Work item: Please reproduce, exactly and in full, the lines from the one containing "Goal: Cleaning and" to the end of the material below.

Given information:
[Start of Attachment]

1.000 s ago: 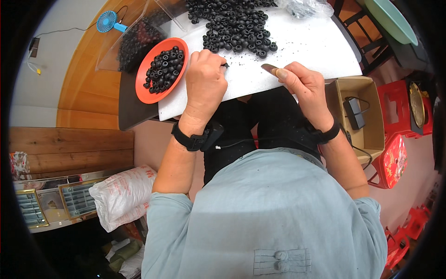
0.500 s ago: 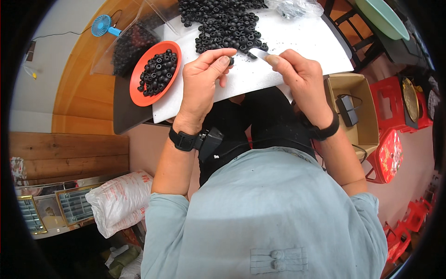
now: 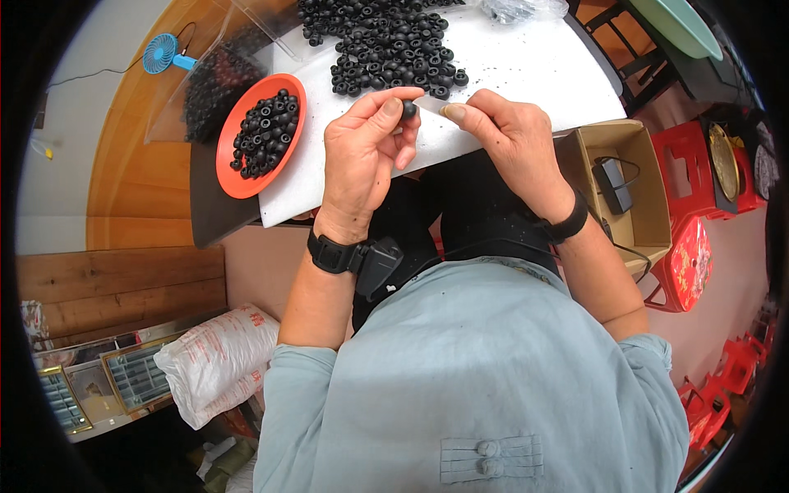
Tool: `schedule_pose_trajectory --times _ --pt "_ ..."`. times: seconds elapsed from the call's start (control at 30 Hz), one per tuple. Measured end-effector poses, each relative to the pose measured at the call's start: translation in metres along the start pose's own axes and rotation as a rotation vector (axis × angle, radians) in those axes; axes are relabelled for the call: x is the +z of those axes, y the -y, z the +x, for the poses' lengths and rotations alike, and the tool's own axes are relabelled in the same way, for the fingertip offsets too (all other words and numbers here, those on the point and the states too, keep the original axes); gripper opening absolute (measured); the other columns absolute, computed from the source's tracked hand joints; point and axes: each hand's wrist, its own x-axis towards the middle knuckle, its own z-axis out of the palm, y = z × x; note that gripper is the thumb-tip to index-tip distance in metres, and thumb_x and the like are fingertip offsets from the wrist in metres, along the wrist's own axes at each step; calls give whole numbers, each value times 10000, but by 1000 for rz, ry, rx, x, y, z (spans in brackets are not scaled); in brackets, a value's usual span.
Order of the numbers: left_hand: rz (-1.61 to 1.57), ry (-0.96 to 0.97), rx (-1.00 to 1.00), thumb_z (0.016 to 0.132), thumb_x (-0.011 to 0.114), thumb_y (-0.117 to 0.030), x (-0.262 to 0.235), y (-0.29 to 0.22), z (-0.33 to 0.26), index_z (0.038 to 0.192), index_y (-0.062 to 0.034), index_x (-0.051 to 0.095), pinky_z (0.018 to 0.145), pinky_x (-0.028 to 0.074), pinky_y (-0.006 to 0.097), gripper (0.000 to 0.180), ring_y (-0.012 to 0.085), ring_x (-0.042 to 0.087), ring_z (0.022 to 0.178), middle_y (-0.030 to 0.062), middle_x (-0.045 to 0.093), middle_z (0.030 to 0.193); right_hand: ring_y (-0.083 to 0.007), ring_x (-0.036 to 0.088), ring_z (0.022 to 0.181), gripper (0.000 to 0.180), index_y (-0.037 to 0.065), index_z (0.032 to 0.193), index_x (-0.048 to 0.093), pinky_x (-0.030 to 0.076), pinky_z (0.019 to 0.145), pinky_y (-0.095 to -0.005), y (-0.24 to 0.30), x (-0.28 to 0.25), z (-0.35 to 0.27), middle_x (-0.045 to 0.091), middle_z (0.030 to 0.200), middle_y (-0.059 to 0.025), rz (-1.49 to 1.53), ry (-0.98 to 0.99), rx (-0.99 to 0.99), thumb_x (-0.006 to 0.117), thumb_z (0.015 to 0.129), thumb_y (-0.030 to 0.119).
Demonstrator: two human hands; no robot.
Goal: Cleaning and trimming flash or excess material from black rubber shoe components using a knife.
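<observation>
Between thumb and fingers, my left hand (image 3: 366, 144) pinches a small round black piece (image 3: 408, 109), like a hollow bead or cap. My right hand (image 3: 518, 140) is closed on a small knife, its pale flat blade (image 3: 430, 104) pointing left, with the tip at or very near the piece. Just beyond my hands, a heap of similar black pieces (image 3: 394, 49) covers part of the white board (image 3: 501, 74); several show an open hole. To the left, an orange-red bowl (image 3: 223, 168) holds more of them.
A clear plastic bin (image 3: 222, 82) of black pieces stands behind the bowl, near a small blue fan (image 3: 160, 53). At the right are a cardboard box (image 3: 649, 201) with a black adapter (image 3: 612, 185) and red stools (image 3: 686, 164). A white sack (image 3: 218, 361) lies lower left.
The knife blade has come down and left to the black piece, and my right hand moved left with it. My left hand has turned slightly, showing more of the piece. The whole view shifted a little.
</observation>
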Motion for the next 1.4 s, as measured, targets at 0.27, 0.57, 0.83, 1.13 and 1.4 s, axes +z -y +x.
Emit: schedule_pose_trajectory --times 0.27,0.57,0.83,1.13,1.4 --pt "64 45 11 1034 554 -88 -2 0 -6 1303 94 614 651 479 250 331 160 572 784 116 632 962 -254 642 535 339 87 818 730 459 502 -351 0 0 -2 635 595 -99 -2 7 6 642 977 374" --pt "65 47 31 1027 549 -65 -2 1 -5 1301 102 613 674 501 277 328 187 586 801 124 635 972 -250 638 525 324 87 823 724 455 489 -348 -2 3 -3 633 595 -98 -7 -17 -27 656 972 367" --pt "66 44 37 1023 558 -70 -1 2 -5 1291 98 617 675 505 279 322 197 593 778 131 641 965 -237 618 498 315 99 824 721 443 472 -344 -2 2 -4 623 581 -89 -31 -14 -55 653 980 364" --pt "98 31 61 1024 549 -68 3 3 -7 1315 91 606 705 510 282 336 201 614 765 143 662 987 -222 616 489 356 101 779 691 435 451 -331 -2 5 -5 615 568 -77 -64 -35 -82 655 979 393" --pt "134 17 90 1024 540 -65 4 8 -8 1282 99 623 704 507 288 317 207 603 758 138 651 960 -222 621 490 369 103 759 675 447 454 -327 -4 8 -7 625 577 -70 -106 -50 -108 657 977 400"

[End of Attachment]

Response area:
Goal: Cleaning and trimming flash or excess material from black rubber shoe components using a knife.
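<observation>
Between thumb and fingers, my left hand (image 3: 366, 144) pinches a small round black piece (image 3: 408, 109), like a hollow bead or cap. My right hand (image 3: 518, 140) is closed on a small knife, its pale flat blade (image 3: 430, 104) pointing left, with the tip at or very near the piece. Just beyond my hands, a heap of similar black pieces (image 3: 394, 49) covers part of the white board (image 3: 501, 74); several show an open hole. To the left, an orange-red bowl (image 3: 223, 168) holds more of them.
A clear plastic bin (image 3: 222, 82) of black pieces stands behind the bowl, near a small blue fan (image 3: 160, 53). At the right are a cardboard box (image 3: 649, 201) with a black adapter (image 3: 612, 185) and red stools (image 3: 686, 164). A white sack (image 3: 218, 361) lies lower left.
The knife blade has come down and left to the black piece, and my right hand moved left with it. My left hand has turned slightly, showing more of the piece. The whole view shifted a little.
</observation>
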Motion for the next 1.4 s, as measured, targets at 0.27, 0.57, 0.83, 1.13 and 1.4 s, axes +z -y +x.
Emit: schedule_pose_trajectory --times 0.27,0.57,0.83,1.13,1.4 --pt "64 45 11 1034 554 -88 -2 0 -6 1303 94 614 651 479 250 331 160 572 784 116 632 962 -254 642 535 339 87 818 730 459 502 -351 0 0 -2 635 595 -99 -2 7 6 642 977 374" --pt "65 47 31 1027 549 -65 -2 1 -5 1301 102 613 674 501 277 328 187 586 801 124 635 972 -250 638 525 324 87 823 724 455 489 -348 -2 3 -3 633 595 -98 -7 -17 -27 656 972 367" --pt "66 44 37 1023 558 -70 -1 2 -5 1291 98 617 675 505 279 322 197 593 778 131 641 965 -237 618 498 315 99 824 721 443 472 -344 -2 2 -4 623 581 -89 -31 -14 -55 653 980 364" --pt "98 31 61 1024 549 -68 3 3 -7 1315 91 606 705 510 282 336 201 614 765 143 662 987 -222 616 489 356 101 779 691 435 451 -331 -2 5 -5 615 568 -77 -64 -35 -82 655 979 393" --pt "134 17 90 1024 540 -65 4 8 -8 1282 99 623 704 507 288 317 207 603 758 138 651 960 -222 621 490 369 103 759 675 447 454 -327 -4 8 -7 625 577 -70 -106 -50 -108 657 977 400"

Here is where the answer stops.